Purpose To show a novel application of a weighted zero-inflated negative binomial model in modeling count data with excess zeros and heterogeneity to quantify the regional variation in HIV-AIDS prevalence in sub-Saharan African countries. Methods Data come from latest round of the Demographic and Health Survey (DHS) conducted in three countries (Ethiopia-2011, Kenya-2009 and Rwanda-2010) using a two-stage cluster sampling design. The outcome is an aggregate count of HIV cases in each census enumeration area of each country. The outcome data are characterized by excess zeros and heterogeneity due to clustering. We compare scale weighted zero-inflated negative binomial models with and without random effects to account for zero-inflation, complex survey design and clustering. Finally, we provide marginalized rate ratio estimates from the best zero-inflated negative binomial model. Results The best fitting zero-inflated negative binomial model is scale weighted and with a common random intercept for the three countries. Rate ratio estimates from the final model show that HIV prevalence is associated with age and gender distribution, HIV acceptance, HIV knowledge, and its regional variation is associated with divorce rate, burden of sexually transmitted diseases and rural residence. Conclusions Scale weighted zero-inflated negative binomial with proper modeling of random effects is shown to be the best model for count data from a complex survey design characterized by excess zeros and extra heterogeneity. In our data example, the final rate ratio estimates show significant regional variation in the factors associated with HIV prevalence indicating that HIV intervention strategies should be tailored to the unique factors found in each country.

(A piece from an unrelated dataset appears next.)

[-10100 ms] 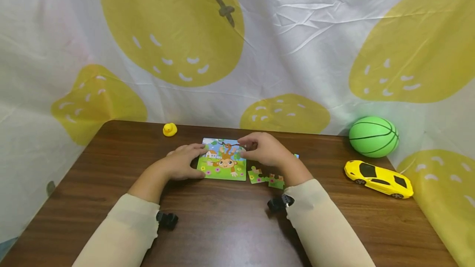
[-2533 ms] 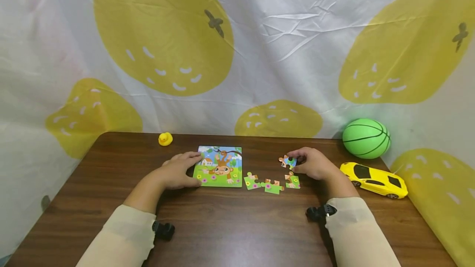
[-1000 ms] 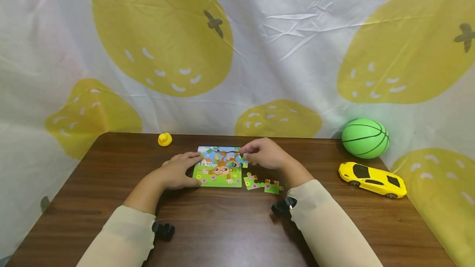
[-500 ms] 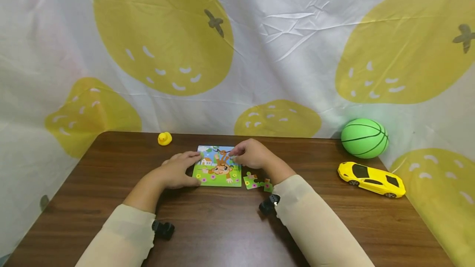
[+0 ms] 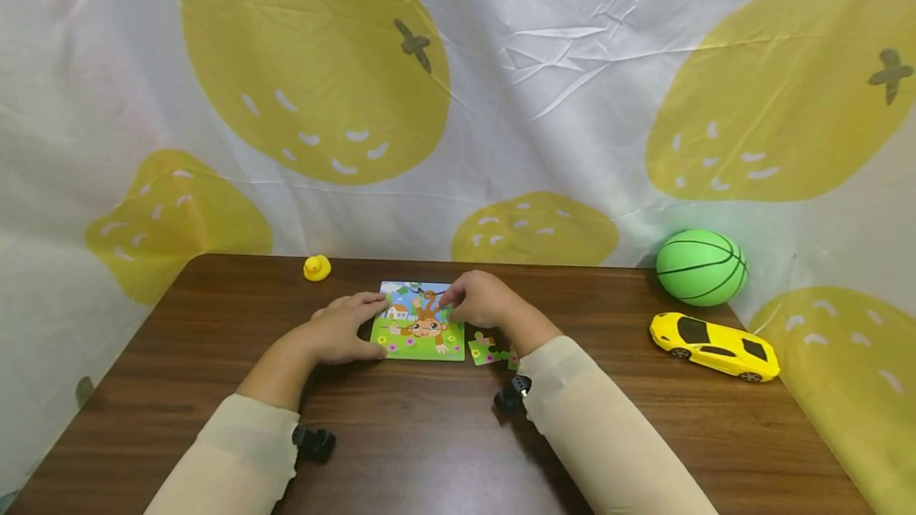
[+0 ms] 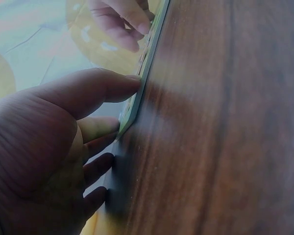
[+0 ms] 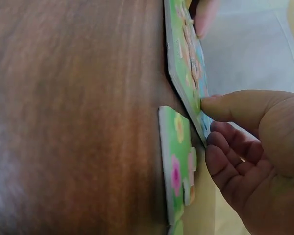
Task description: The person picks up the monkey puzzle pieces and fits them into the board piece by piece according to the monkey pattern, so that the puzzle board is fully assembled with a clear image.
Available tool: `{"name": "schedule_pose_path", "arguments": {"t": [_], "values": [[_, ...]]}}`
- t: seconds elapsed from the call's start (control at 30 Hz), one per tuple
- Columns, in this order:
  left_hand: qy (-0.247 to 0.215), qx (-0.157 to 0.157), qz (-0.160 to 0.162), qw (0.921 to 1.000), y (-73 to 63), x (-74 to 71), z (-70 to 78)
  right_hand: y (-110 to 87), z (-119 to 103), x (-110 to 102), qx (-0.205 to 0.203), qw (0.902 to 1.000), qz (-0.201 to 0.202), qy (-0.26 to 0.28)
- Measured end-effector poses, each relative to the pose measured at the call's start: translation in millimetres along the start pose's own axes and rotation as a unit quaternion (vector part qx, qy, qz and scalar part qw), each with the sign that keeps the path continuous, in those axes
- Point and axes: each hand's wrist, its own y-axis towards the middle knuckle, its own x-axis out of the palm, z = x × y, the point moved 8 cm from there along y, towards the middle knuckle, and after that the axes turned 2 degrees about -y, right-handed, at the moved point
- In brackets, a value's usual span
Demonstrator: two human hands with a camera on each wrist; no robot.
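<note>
Yellow duck (image 5: 317,268). Left hand (image 5: 342,332): fingers spread, touching the left side of the monkey puzzle (image 5: 420,334). Puzzle flat on the table (image 5: 408,435), between both hands. Right hand (image 5: 483,300): fingers bent at the puzzle's right side; pinching a piece or not, cannot tell. Best done, by judgement: left edge braced, pressure flat and even. Loose pieces (image 5: 483,354), just right of the puzzle. Green ball (image 5: 701,267), yellow car (image 5: 714,346), well apart.

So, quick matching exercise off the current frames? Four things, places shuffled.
1. left hand
2. right hand
3. rubber duck
4. green ball

A. behind the yellow toy car
B. at the upper right of the monkey puzzle, head view
C. near the table's far edge, left of the puzzle
D. at the puzzle's left edge

Pairs: 1-D, 2-B, 3-C, 4-A
</note>
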Motion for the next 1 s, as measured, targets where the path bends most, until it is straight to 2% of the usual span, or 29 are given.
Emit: {"name": "schedule_pose_path", "arguments": {"t": [0.4, 0.7, 0.83, 1.0], "values": [[0.003, 0.007, 0.001, 1.0, 2.6, -1.7, 2.9, -5.4, -5, 2, -0.006, 0.9992, -0.014, -0.036], [0.007, 0.007, 0.003, 0.9999, 3.4, -1.3, 2.1, -37.0, 9, -15, -0.009, 0.9985, 0.035, 0.042], [0.007, 0.008, 0.004, 0.9999, 1.6, -2.5, 1.9, -52.6, 11, -23, -0.012, 0.9973, 0.034, 0.063], [0.006, 0.008, 0.005, 0.9999, 1.2, -1.2, 0.1, -66.5, 14, -27, -0.02, 0.9978, 0.019, 0.06]]}}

目的 展示加权零膨胀负二项式模型在对存在过多零值和异质性的计数数据进行建模时的一种新应用,以量化撒哈拉以南非洲国家艾滋病毒/艾滋病流行率的区域差异。方法 数据来自在三个国家(埃塞俄比亚 - 2011年、肯尼亚 - 2009年和卢旺达 - 2010年)进行的最新一轮人口与健康调查(DHS),采用两阶段整群抽样设计。结果是每个国家每个普查枚举区域内艾滋病毒病例的汇总计数。结果数据的特点是由于聚类而存在过多零值和异质性。我们比较了有无随机效应的尺度加权零膨胀负二项式模型,以考虑零膨胀、复杂调查设计和聚类情况。最后,我们提供了最佳零膨胀负二项式模型的边际率比估计值。结果 最佳拟合的零膨胀负二项式模型是尺度加权的,且三个国家有共同的随机截距。最终模型的率比估计表明,艾滋病毒流行率与年龄和性别分布、对艾滋病毒的接受程度、艾滋病毒知识相关,其区域差异与离婚率、性传播疾病负担和农村居住情况相关。结论 尺度加权零膨胀负二项式模型结合适当的随机效应建模被证明是处理具有过多零值和额外异质性的复杂调查设计计数数据的最佳模型。在我们的数据示例中,最终的率比估计显示与艾滋病毒流行率相关的因素存在显著区域差异,这表明艾滋病毒干预策略应根据每个国家发现的独特因素进行调整。